Work to complete – Repeat the listing below word for word, leaving nothing out.

Dataset section –
Start of Block

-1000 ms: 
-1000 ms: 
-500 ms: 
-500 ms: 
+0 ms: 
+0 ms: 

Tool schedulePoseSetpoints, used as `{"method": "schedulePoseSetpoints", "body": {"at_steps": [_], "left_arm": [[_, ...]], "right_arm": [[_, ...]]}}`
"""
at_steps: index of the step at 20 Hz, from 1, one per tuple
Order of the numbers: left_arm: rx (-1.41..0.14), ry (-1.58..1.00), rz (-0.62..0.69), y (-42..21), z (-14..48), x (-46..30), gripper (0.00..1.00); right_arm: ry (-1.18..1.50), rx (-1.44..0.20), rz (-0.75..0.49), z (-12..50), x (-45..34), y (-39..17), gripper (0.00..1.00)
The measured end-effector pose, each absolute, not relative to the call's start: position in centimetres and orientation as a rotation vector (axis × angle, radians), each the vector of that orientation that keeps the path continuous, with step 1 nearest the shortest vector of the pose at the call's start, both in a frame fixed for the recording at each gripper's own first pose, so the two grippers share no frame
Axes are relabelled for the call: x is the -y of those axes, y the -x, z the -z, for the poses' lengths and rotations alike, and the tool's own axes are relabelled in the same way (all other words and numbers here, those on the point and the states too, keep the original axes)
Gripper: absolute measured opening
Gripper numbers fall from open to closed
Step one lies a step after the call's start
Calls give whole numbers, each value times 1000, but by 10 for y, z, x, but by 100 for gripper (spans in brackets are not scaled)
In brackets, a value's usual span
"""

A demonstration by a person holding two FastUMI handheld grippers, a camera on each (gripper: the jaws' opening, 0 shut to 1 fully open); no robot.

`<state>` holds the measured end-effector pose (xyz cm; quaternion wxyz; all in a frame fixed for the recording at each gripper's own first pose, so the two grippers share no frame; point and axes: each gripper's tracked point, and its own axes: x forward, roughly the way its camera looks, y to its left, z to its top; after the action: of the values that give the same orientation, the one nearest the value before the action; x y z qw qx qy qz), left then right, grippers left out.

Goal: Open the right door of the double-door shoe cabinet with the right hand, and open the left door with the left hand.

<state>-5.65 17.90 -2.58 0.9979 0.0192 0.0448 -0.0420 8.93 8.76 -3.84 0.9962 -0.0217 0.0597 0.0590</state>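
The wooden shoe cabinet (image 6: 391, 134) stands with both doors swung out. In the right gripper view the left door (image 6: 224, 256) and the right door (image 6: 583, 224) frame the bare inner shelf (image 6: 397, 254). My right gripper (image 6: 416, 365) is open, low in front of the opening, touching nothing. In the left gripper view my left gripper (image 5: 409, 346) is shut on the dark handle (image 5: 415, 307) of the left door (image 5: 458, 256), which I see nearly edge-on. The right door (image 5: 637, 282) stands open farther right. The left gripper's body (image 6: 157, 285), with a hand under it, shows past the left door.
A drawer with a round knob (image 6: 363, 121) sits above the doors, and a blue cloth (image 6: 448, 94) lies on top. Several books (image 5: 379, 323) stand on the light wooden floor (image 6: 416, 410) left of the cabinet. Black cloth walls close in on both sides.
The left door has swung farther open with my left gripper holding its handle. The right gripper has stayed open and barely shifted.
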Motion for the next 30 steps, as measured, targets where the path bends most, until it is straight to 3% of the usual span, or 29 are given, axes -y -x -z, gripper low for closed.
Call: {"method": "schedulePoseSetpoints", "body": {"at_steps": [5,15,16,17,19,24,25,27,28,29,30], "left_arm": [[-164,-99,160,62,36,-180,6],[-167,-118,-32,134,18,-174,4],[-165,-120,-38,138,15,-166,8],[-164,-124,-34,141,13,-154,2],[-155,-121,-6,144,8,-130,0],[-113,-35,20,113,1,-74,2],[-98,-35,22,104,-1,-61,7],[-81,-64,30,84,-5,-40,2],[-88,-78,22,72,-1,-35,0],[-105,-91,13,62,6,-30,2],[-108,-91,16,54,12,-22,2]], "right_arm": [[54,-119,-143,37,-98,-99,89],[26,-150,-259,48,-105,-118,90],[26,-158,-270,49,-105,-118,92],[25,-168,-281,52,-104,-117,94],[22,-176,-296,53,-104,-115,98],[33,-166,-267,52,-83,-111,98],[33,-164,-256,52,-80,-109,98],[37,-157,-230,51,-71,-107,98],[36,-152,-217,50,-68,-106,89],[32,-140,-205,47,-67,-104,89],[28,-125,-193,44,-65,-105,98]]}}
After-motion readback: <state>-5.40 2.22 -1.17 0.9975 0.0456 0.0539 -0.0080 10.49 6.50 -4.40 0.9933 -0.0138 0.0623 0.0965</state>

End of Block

Answer box –
-1000 ms: 
-1000 ms: 
-500 ms: 
-500 ms: 
+0 ms: 
+0 ms: 

Tool schedulePoseSetpoints, used as `{"method": "schedulePoseSetpoints", "body": {"at_steps": [_], "left_arm": [[_, ...]], "right_arm": [[_, ...]]}}`
"""
at_steps: index of the step at 20 Hz, from 1, one per tuple
Order of the numbers: left_arm: rx (-1.41..0.14), ry (-1.58..1.00), rz (-0.62..0.69), y (-42..21), z (-14..48), x (-46..30), gripper (0.00..1.00); right_arm: ry (-1.18..1.50), rx (-1.44..0.20), rz (-0.75..0.49), z (-12..50), x (-45..34), y (-39..17), gripper (0.00..1.00)
The measured end-effector pose, each absolute, not relative to the call's start: position in centimetres and orientation as a rotation vector (axis × angle, radians), each the vector of that orientation that keeps the path continuous, with step 1 nearest the shortest vector of the pose at the call's start, both in a frame fixed for the recording at each gripper's own first pose, so the two grippers share no frame
Axes are relabelled for the call: x is the -y of those axes, y the -x, z the -z, for the poses' lengths and rotations alike, and the tool's own axes are relabelled in the same way (all other words and numbers here, those on the point and the states too, keep the original axes)
Gripper: absolute measured opening
Gripper numbers fall from open to closed
Step one lies a step after the call's start
Calls give whole numbers, each value times 1000, but by 10 for y, z, x, but by 100 for gripper (spans in brackets are not scaled)
In brackets, a value's usual span
"""

A demonstration by a person holding two FastUMI handheld grippers, a camera on each (gripper: the jaws' opening, 0 shut to 1 fully open); no robot.

`<state>` holds the measured end-effector pose (xyz cm; quaternion wxyz; all in a frame fixed for the recording at each gripper's own first pose, so the two grippers share no frame; point and axes: each gripper's tracked point, and its own axes: x forward, roughly the way its camera looks, y to its left, z to its top; after the action: of the values that give the same orientation, the one nearest the value before the action; x y z qw qx qy qz), left then right, grippers left out.

Goal: Open the right door of the double-door shoe cabinet with the right hand, and open the left door with the left hand.

<state>-5.65 17.90 -2.58 0.9979 0.0192 0.0448 -0.0420 8.93 8.76 -3.84 0.9962 -0.0217 0.0597 0.0590</state>
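The wooden shoe cabinet (image 6: 391, 134) stands with both doors swung out. In the right gripper view the left door (image 6: 224, 256) and the right door (image 6: 583, 224) frame the bare inner shelf (image 6: 397, 254). My right gripper (image 6: 416, 365) is open, low in front of the opening, touching nothing. In the left gripper view my left gripper (image 5: 409, 346) is shut on the dark handle (image 5: 415, 307) of the left door (image 5: 458, 256), which I see nearly edge-on. The right door (image 5: 637, 282) stands open farther right. The left gripper's body (image 6: 157, 285), with a hand under it, shows past the left door.
A drawer with a round knob (image 6: 363, 121) sits above the doors, and a blue cloth (image 6: 448, 94) lies on top. Several books (image 5: 379, 323) stand on the light wooden floor (image 6: 416, 410) left of the cabinet. Black cloth walls close in on both sides.
The left door has swung farther open with my left gripper holding its handle. The right gripper has stayed open and barely shifted.
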Motion for the next 30 steps, as measured, targets where the path bends most, until it is straight to 3% of the usual span, or 29 are given, axes -y -x -z, gripper low for closed.
Call: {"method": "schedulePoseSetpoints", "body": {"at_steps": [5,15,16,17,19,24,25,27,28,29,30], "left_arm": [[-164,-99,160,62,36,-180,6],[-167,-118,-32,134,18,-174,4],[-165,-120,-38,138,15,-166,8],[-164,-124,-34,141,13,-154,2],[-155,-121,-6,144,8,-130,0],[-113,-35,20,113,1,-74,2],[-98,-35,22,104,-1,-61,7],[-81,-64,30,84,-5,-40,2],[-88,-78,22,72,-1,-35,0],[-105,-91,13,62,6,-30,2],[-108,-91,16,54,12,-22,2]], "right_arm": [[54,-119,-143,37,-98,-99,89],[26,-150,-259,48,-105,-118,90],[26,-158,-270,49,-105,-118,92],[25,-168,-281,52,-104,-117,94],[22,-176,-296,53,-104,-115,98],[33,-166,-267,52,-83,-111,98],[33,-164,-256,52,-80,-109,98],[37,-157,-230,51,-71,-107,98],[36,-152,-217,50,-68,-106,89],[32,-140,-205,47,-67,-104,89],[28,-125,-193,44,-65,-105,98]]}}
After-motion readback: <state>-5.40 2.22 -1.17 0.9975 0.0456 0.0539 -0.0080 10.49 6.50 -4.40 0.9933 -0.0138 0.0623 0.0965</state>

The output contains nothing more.